Week Long Hike Wilderness Backpack - Detailed Packing List

Watch the full video here:  

In this post we want to share what we take with us for a week long hike. As we figured that it is quite different from our usual long trip packing list because we take less stuff. And hopefully it will be helpful for some of you planning your week hikes. Our packing list is more suitable for wilderness trips and being autonomous but you can always make it work for you taking less food supplies.

What do you take for a week long trips?

A chair and real food, and a dog. 

Some things are the same. My first aid kit is small and what stove i take depends on the trip, Most of the time for 3 season my pack with food is about 28 pounds...easy weekend trip local i might take fresh food instead of dehydrated food or grains and such.

Most of my trips have me camping at tree line, and require more warmth from my clothing and sleep bag.  It very often gets down to freezing up there, even in the summer.  I don't like to sleep in the clothes I hike in, so carry top and bottoms in addition to socks for sleepwear.  My trips at lower altitude are usually desert trips in the winter, which also frequently gets well below freezing at night, thus also require warmer gear on these venues. 

Most of my mountain trips require a bear canister (which doubles as a stool, or tub for washing clothes.  I carry a bulk water storage container to reduce trips to the stream or lake, in order to reduce the wear and tear on the shoreline ecology.  I carry the two-step chlorine water treatment pills instead of a filter, as they are significantly lighter.  Besides, I have seen filters fail because they were clogged with frozen water in colder temps.

I did not see any mention of rain gear.  What do you do when stuck in a protracted storm?  Also consider a back up lighter; they do get lost or broken on occasion.  Argh!  You did not mention sun glasses either; UV rays are more powerful higher up, a primary reason people from mountain societies have a high incidence of cataracts in their later years.  Lastly I did not notice mention of toilet paper or cat hole spade; what do you do when nature calls?  And what about coffee?!!!
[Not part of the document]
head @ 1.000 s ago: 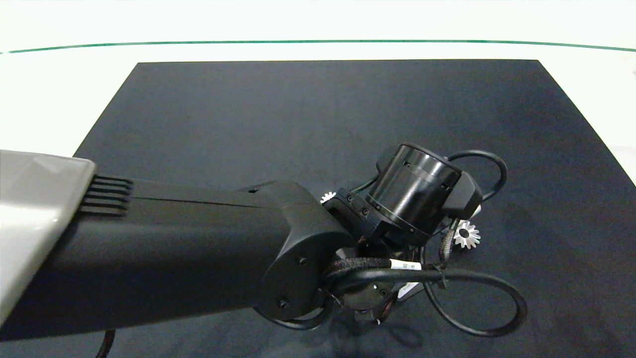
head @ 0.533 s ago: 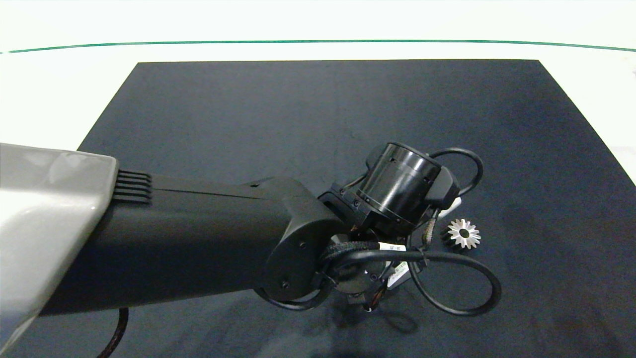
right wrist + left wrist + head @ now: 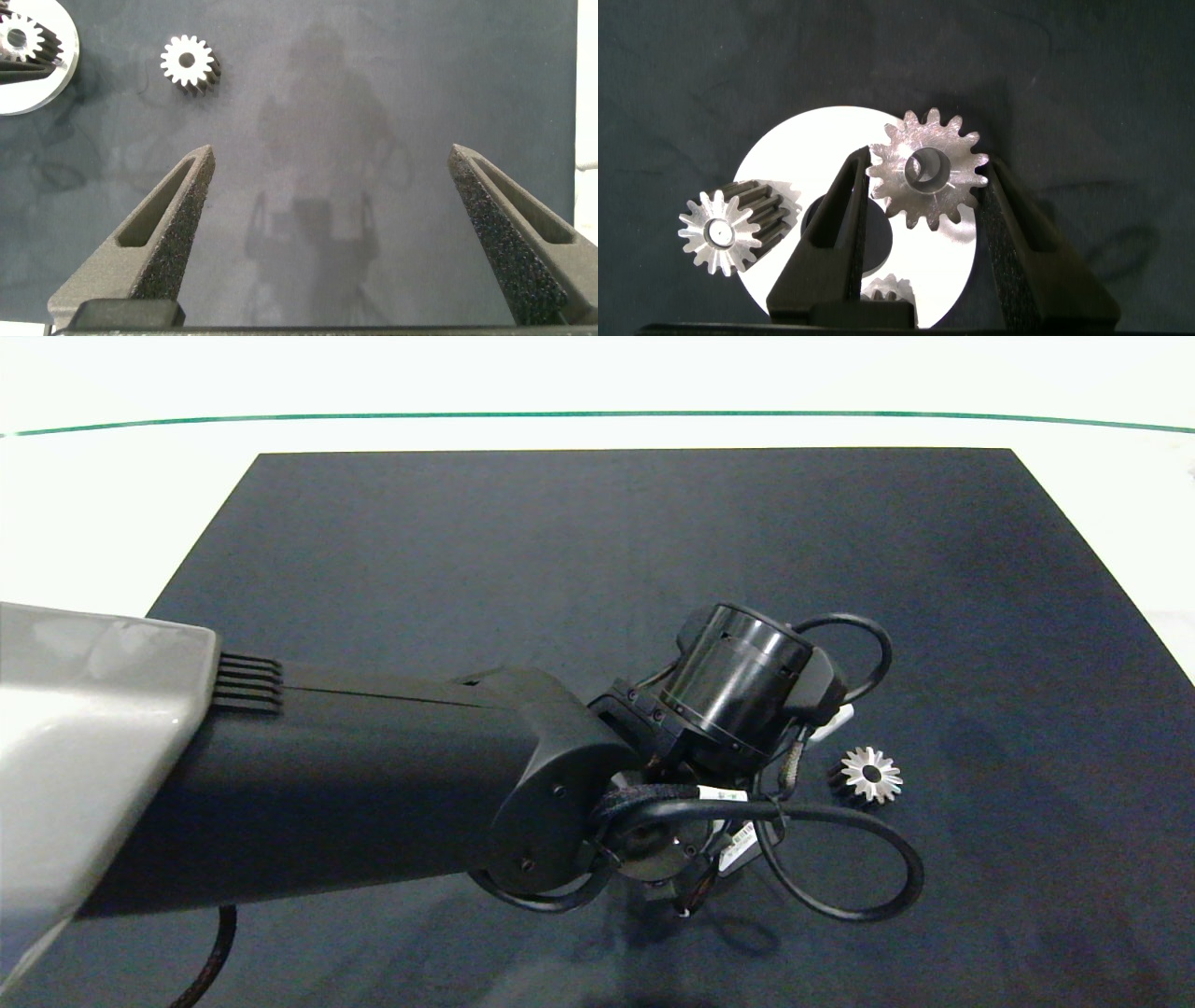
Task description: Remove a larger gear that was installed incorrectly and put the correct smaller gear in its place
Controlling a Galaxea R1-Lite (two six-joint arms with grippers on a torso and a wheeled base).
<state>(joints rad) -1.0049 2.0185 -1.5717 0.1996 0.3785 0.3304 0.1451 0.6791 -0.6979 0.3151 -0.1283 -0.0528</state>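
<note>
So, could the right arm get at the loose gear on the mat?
Probably yes: the larger gear lies alone on bare mat ahead of the right gripper, jaws wide open, nothing between.

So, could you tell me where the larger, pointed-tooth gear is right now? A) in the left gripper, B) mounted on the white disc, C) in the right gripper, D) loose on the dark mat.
D: the larger gear lies alone on the dark mat, off the white disc, while the left gripper is shut on the smaller gear.
</note>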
Otherwise the difference between my kit and the items listed in your review is mostly one of preferences.   A digital camera  is my only tech.  I carry more camp comforts (e.g. a little whiskey, more chocolate, some "luxury" food items such as fresh oranges, chilies, garlic, salami, and more chocolate).  Actually my food often weighs north of 1kg/day.  Seems impractical, but the luxury of a fresh orange eight or nine days into a hike is heaven!  I like to eat good...  I also like to use daytime light for touring, so I cook at night, and find hanging out at camp more enjoyable with a decent camp light (in addition to a personal flash light).  Perhaps the most used item of my kit is a sun/rain parasol.  It provides cool shade on hot sunny days, affords opening up rain gear for better ventilation, and facilitates dry entry into one's tent in the midst of a downpour.

Ed

whomeworry said:

Most of my trips have me camping at tree line, and require more warmth from my clothing and sleep bag.  It very often gets down to freezing up there, even in the summer.  I don't like to sleep in the clothes I hike in, so carry top and bottoms in addition to socks for sleepwear.  My trips at lower altitude are usually desert trips in the winter, which also frequently gets well below freezing at night, thus also require warmer gear on these venues. 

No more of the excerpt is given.